The data:
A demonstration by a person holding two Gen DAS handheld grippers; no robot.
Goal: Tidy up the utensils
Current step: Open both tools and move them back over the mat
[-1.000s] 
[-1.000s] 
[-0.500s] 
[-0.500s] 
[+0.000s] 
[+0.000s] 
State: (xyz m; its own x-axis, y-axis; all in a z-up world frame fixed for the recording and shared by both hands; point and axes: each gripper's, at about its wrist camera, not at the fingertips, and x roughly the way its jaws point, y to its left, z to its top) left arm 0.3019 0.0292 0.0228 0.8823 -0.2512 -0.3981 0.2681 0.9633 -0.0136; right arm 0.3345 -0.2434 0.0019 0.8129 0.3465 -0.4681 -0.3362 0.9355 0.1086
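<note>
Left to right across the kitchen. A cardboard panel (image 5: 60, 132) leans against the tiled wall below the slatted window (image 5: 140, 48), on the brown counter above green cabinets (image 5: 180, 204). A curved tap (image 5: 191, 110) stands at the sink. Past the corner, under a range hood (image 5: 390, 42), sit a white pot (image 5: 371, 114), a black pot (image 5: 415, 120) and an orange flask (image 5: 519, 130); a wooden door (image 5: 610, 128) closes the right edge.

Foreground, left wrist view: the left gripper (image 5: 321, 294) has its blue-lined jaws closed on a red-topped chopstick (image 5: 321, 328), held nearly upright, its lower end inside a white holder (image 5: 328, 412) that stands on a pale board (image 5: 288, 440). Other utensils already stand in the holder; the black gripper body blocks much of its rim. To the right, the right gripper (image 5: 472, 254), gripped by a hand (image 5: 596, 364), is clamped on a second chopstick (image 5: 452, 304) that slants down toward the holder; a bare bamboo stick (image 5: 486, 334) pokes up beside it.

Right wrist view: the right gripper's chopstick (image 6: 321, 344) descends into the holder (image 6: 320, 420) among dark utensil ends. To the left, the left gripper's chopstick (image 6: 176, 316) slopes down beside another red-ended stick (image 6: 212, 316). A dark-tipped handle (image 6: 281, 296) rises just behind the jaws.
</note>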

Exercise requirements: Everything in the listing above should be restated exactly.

Exercise answer:
A demonstration by a person holding two Gen DAS handheld grippers; no robot.
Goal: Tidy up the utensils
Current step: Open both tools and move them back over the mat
[-1.000s] 
[-1.000s] 
[-0.500s] 
[-0.500s] 
[+0.000s] 
[+0.000s] 
State: (xyz m; its own x-axis, y-axis; all in a z-up world frame fixed for the recording and shared by both hands; point and axes: each gripper's, at about its wrist camera, not at the fingertips, and x roughly the way its jaws point, y to its left, z to its top) left arm 0.3019 0.0292 0.0228 0.8823 -0.2512 -0.3981 0.2681 0.9633 -0.0136; right arm 0.3345 -0.2434 0.0019 0.8129 0.3465 -0.4681 -0.3362 0.9355 0.1086
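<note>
Left to right across the kitchen. A cardboard panel (image 5: 60, 132) leans against the tiled wall below the slatted window (image 5: 140, 48), on the brown counter above green cabinets (image 5: 180, 204). A curved tap (image 5: 191, 110) stands at the sink. Past the corner, under a range hood (image 5: 390, 42), sit a white pot (image 5: 371, 114), a black pot (image 5: 415, 120) and an orange flask (image 5: 519, 130); a wooden door (image 5: 610, 128) closes the right edge.

Foreground, left wrist view: the left gripper (image 5: 321, 294) has its blue-lined jaws closed on a red-topped chopstick (image 5: 321, 328), held nearly upright, its lower end inside a white holder (image 5: 328, 412) that stands on a pale board (image 5: 288, 440). Other utensils already stand in the holder; the black gripper body blocks much of its rim. To the right, the right gripper (image 5: 472, 254), gripped by a hand (image 5: 596, 364), is clamped on a second chopstick (image 5: 452, 304) that slants down toward the holder; a bare bamboo stick (image 5: 486, 334) pokes up beside it.

Right wrist view: the right gripper's chopstick (image 6: 321, 344) descends into the holder (image 6: 320, 420) among dark utensil ends. To the left, the left gripper's chopstick (image 6: 176, 316) slopes down beside another red-ended stick (image 6: 212, 316). A dark-tipped handle (image 6: 281, 296) rises just behind the jaws.
</note>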

An answer has been given, and the exercise is complete.